A Study of Wordsworth’s We are Seven and The World is too much With Us and how it Pertains to the Beliefs of the Time

William Wordsworth (1770- 1850) was a dominant poet of the Romantic literary movement which took place in England during the 18th and 19th century. His life was not an easy one, as it was filled with loss. At the young age of eight he lost his mother, and his father passed away just five years later (Damrosch 371). He was born in the Lake District, which was known for its exquisite landscape, this formed his early love of nature which is featured in many of his poems. In 1805 his brother, John, drowned and in 1812 Wordsworth lost two of his children (Damrosch 372). The death of his children and the search for enlightenment in the natural world served as his inspiration for his poems We Are Seven and The world is too much with us.

We Are Seven was written in the spring of 1798; Wordsworth met the little girl that this poem was written about in 1793 in the Wye Valley (Damrosch 377). The poem centers on a girl who has lost two of her siblings, yet she continues to say that they are a group of seven, not five. To her these siblings are not dead and gone, they are still very much a part of her life; she goes out to sit with them by their graves where she knits, sings, and even eats her dinner sometimes. Considering that Wordsworth lost two of his children he could be writing from the perspective of how his remaining children feel about loss. A significant detail is that the child is eight years old: “I met a little cottage girl, /She was eight years old, she said” which is the same age he was when his mother died (Wordsworth 5-6). The first stanza states: “A simple child…What should it know of death?” (1-4). Because of his experiences he sympathizes with the girl. No child should be exposed to death at such a young age.
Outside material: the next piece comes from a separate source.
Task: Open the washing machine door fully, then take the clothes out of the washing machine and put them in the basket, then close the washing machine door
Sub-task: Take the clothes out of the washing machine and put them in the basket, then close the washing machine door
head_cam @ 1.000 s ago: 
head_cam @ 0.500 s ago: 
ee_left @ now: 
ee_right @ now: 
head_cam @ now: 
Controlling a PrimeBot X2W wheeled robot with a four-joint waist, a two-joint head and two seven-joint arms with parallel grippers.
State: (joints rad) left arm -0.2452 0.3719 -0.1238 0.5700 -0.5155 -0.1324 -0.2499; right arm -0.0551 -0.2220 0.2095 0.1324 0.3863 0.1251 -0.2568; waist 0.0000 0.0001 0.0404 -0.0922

The most important aspect to this poem is the child’s innocence. The theme of innocence, especially pertaining to youth, is repeated throughout much of the Romantic poetry. There is something touching about it, and Wordsworth makes her believable as a character. She talks and reasons like a little girl: “So in the church-yard was she laid; / And all the summer dry, / Together round her grave we played, / My brother John and I” (53-56). This demonstrates how she does not see walking on the grave as a taboo, but that she is trying to include her sister in the fun too. Even though her siblings are gone, she still keeps them company Another parallel with Wordsworth and the child is that her brother’s name is John, and he passes away in the poem. She also mentions summer in the above quote; the concept of seasons and nature runs throughout the poem, as it does in much of Romantic poetry.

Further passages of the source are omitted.